En cours de géographie, la maîtresse lui avait apprit qu’il existait un point invisible, là, au milieu de l’eau, où se rencontraient quatre pays. Quatre pays différents ! Sayowa fronça légèrement les sourcils. Vue d’ici, la rive gauche du fleuve n’avait pourtant pas l’air bien différente de la rive droite. Mais la maîtresse avait dit quatre pays et son grand-père avait confirmé.
Elle remarqua un grand oiseau qui planait lentement vers l’horizon. Elle le suivit du regard en se demandant ce qu’il voyait de là haut, où il allait…
Une cloche retentit au loin et la fit sortir de sa rêverie. Elle se leva prudemment, écarta les bras pour rester stable et pivota, tournant le dos au fleuve et au soleil. En tendant un peu le cou, elle put apercevoir, entre les arbres au loin, les bâtiments rouges foncés de l’école. Elle était en retard.
En s’aidant de ses mains, elle passa habilement de branche en branche jusqu’à atteindre le tronc. Elle le désescalada en plaçant ses pieds dans les petites marches creusées dans l’écorce, sautant les trois dernière. Elle atterrit à genoux dans le sable orangé, se redressa, épousseta sa jupe, jeta un dernier regard à la rivière, prit une grande respiration et se mit à courir à tout vitesse dans la direction opposée.

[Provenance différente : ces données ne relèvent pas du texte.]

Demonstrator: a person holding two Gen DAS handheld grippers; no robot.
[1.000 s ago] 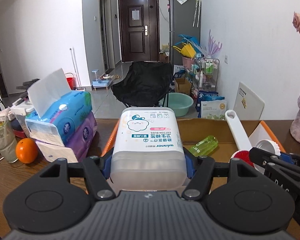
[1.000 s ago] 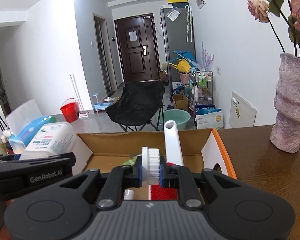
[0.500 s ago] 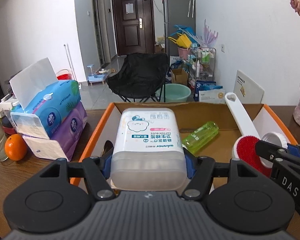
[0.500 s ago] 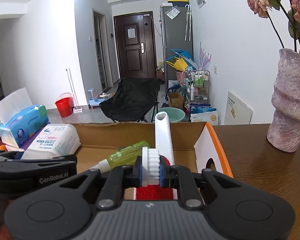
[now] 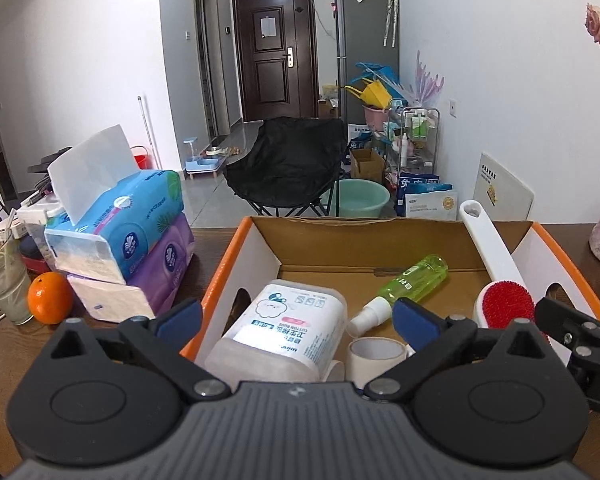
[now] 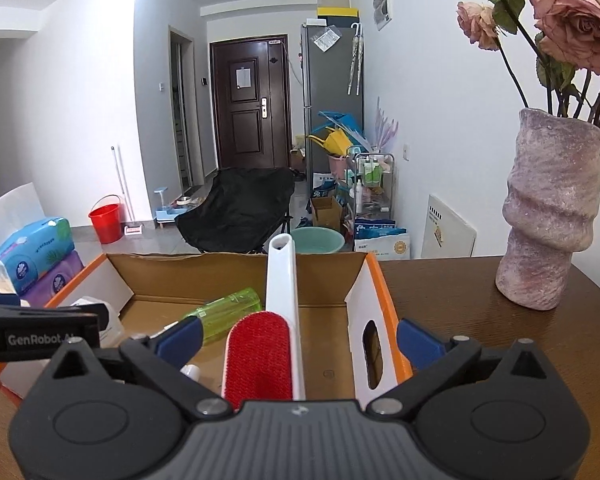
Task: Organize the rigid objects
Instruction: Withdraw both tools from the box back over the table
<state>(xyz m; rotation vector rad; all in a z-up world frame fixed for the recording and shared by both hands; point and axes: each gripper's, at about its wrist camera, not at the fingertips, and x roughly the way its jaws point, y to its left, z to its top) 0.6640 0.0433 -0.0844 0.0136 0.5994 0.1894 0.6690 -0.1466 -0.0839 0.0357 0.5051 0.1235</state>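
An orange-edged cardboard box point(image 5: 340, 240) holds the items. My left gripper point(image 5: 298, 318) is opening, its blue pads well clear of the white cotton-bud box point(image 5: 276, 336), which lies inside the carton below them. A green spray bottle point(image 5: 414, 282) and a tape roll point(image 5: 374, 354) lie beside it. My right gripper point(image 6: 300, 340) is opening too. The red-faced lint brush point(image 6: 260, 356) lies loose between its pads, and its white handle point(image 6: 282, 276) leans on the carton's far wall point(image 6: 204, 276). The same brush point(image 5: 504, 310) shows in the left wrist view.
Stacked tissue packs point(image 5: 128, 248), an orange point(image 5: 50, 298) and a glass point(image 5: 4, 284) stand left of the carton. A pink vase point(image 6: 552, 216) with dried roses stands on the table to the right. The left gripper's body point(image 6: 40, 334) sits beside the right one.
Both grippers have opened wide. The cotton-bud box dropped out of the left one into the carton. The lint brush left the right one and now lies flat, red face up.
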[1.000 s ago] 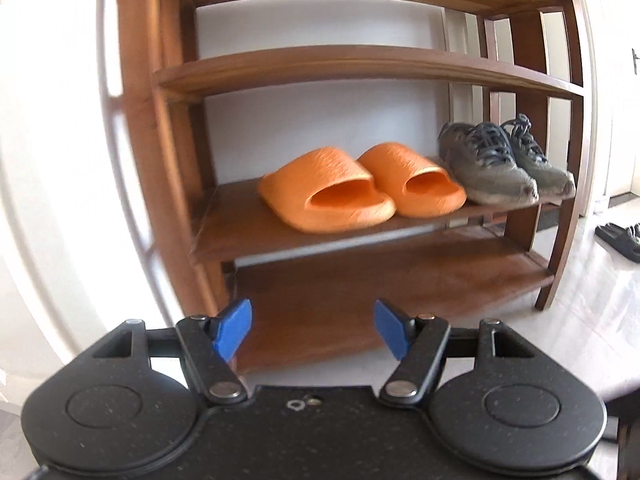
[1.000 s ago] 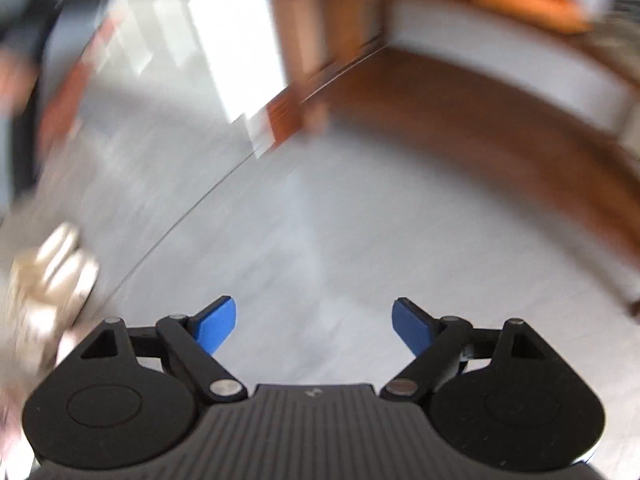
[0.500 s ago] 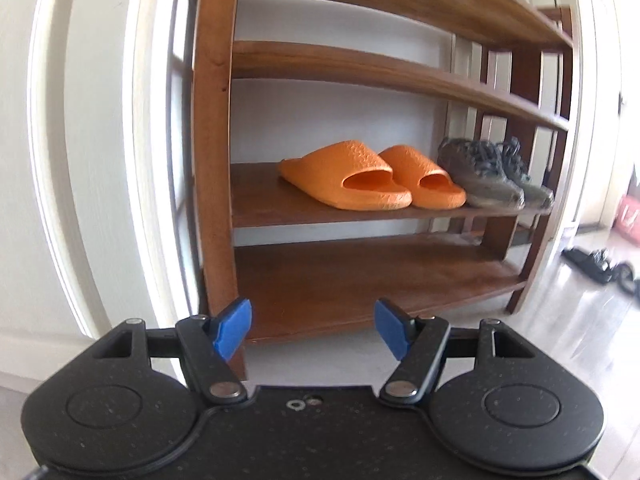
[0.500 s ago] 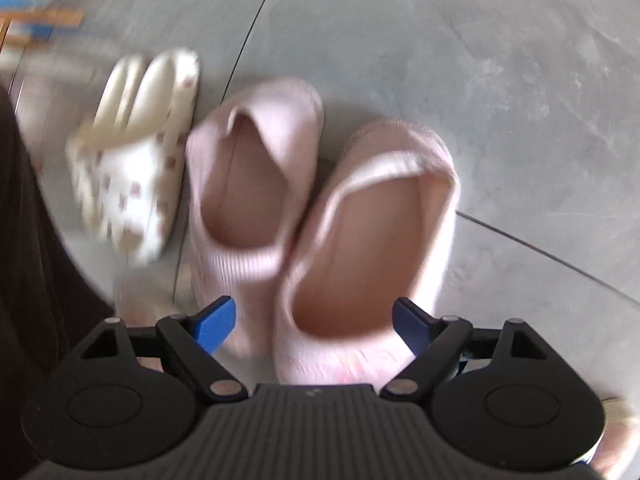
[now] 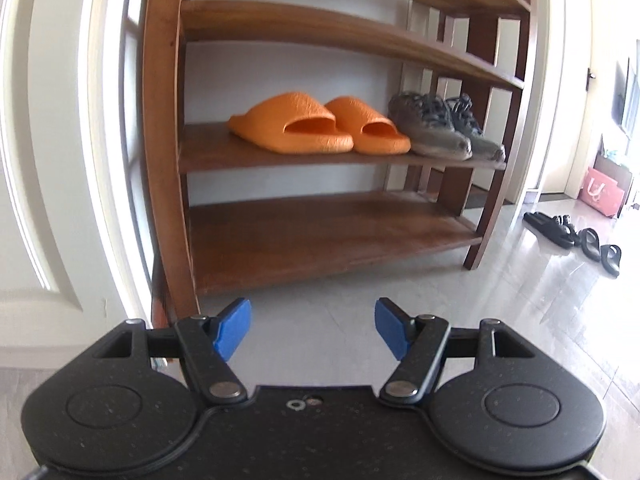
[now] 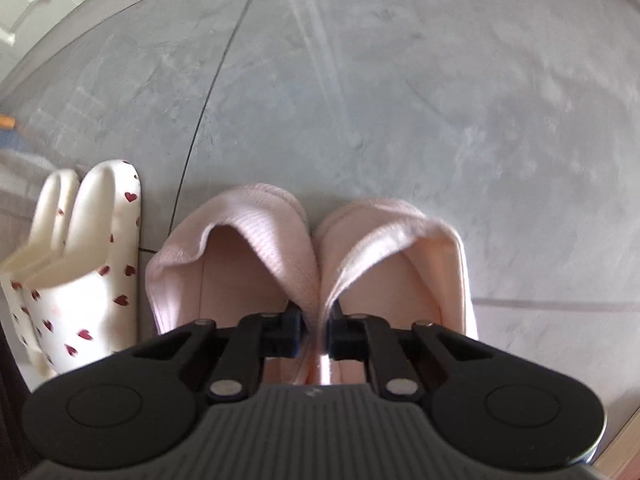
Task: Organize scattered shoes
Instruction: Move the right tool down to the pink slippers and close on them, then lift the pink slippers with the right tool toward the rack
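Two pink fabric slippers (image 6: 240,248) lie side by side on the grey floor in the right wrist view. My right gripper (image 6: 318,320) points down at them, its jaws closing on their two inner walls, which are pinched together between the pads. A white slipper with red hearts (image 6: 100,264) lies just left of the pair. In the left wrist view my left gripper (image 5: 313,326) is open and holds nothing, low in front of a wooden shoe rack (image 5: 320,236). Orange slides (image 5: 296,124) and grey sneakers (image 5: 436,128) sit on its second shelf.
The rack's bottom shelf and upper shelves hold nothing visible. A white door (image 5: 48,160) stands left of the rack. Black sandals (image 5: 560,230) lie on the floor to the right, with a pink bag (image 5: 600,192) behind them.
The right gripper swung down from the open floor onto the pink slippers and shut on their inner walls. The left gripper drifted left and lower before the rack, still open.
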A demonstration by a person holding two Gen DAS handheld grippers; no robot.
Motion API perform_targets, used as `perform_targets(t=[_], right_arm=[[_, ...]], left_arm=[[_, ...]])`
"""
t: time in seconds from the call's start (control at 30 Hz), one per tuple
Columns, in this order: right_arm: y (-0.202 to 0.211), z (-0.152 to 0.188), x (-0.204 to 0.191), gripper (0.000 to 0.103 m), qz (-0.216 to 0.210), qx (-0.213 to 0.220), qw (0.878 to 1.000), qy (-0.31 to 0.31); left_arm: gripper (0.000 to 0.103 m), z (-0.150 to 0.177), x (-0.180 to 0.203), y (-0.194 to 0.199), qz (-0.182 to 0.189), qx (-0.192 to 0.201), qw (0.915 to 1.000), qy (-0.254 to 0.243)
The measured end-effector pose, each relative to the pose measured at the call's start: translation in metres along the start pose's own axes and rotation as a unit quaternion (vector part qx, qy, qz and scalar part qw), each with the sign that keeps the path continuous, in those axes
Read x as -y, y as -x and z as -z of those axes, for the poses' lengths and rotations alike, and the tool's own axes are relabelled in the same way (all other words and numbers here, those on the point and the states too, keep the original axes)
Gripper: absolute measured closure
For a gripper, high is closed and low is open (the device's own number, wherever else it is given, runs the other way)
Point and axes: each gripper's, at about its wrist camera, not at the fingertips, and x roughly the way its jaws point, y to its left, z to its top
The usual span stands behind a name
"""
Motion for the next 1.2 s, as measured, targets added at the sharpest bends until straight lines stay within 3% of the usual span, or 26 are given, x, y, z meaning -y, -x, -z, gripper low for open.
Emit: perform_targets(t=[0.17, 0.53, 0.67, 0.8, 0.97, 1.13, 1.2], right_arm=[[0.001, -0.018, 0.015, 0.091, 0.048, 0.040, 0.998, -0.020], [0.020, -0.081, 0.086, 0.091, 0.138, 0.125, 0.981, -0.056], [0.018, -0.093, 0.094, 0.091, 0.141, 0.139, 0.979, -0.055], [0.032, -0.093, 0.097, 0.101, 0.133, 0.175, 0.974, -0.050], [0.039, -0.099, 0.088, 0.100, 0.141, 0.192, 0.971, -0.033], [0.040, -0.082, 0.097, 0.094, 0.126, 0.172, 0.968, -0.132], [0.035, -0.074, 0.106, 0.089, 0.084, 0.156, 0.965, -0.193]], left_arm=[[0.035, 0.018, 0.003, -0.002, 0.000, -0.021, 0.9997, -0.015], [0.035, 0.062, 0.008, -0.009, -0.008, -0.083, 0.9945, -0.063], [0.035, 0.074, 0.009, -0.014, -0.016, -0.101, 0.9911, -0.085], [0.035, 0.084, 0.010, -0.021, -0.014, -0.113, 0.9884, -0.099], [0.035, 0.090, 0.011, -0.028, -0.007, -0.127, 0.9859, -0.109], [0.035, 0.087, 0.009, -0.025, -0.004, -0.117, 0.9874, -0.107], [0.035, 0.086, 0.011, -0.026, -0.001, -0.113, 0.9884, -0.101]])
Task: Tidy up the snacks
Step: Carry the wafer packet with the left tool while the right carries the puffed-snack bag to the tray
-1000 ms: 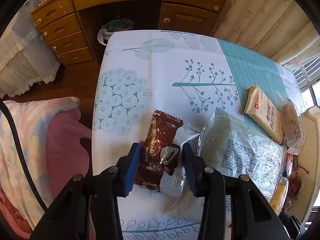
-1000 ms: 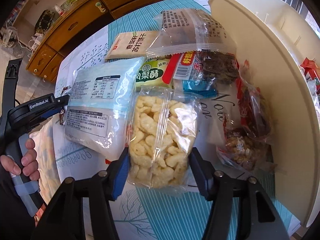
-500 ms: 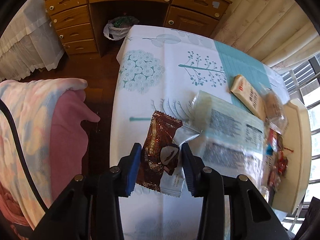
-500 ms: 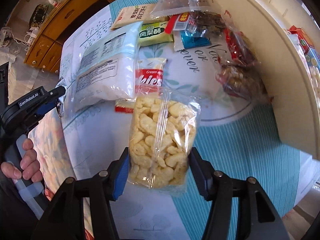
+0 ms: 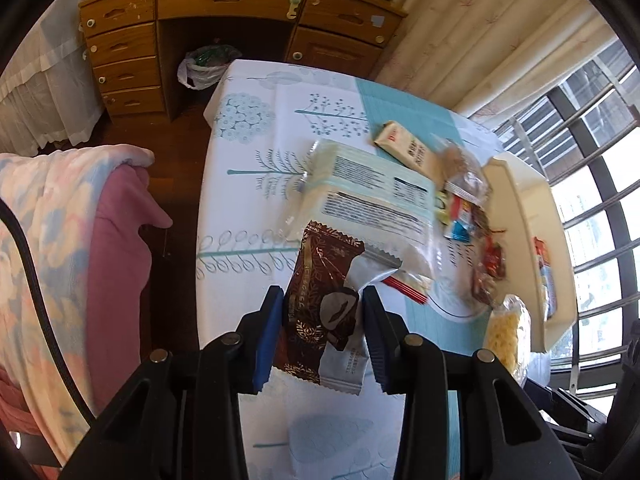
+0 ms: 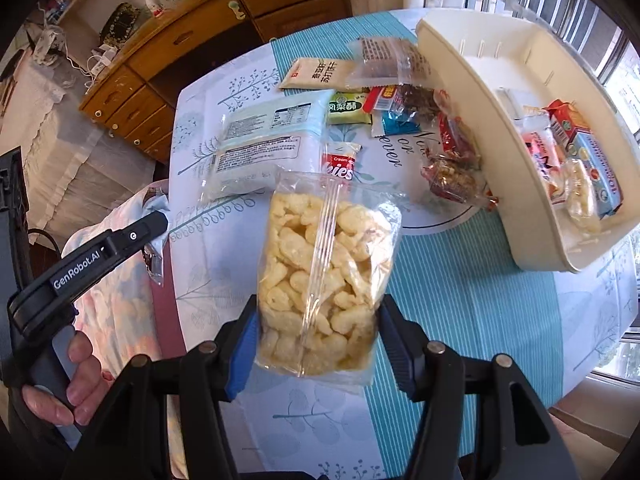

En un éclair elle traversa le village, frôlant au plus près les murs des maison en terre crue, sautant par-dessus les poules. Elle sprinta entre les arbres, survola le pont, glissa sur les graviers de la route principale et arriva enfin en vue de l’école. Le ciel était rouge, les cinq bâtiments de l’école étaient rouges, le sable qui les entourait était orange. Seuls quelques arbres donnaient une touche de vert à la scène. Pas une âme, tout le monde était déjà rentré.
Elle arrêta de courir à dix mètres de la porte de sa classe et continua en marchant tout en réajustant sa chemise d’uniforme bleu clair dans sa jupe pourpre. En un petit saut, elle quitta le sable pour le béton du pas de la porte. Alors qu’elle levait la main vers la poignée, elle remarqua la poussière sur ses sandalettes. Elle arrêta son mouvement et pinça les lèvres. Après un moment, elle haussa des épaules, poussa la porte et entra.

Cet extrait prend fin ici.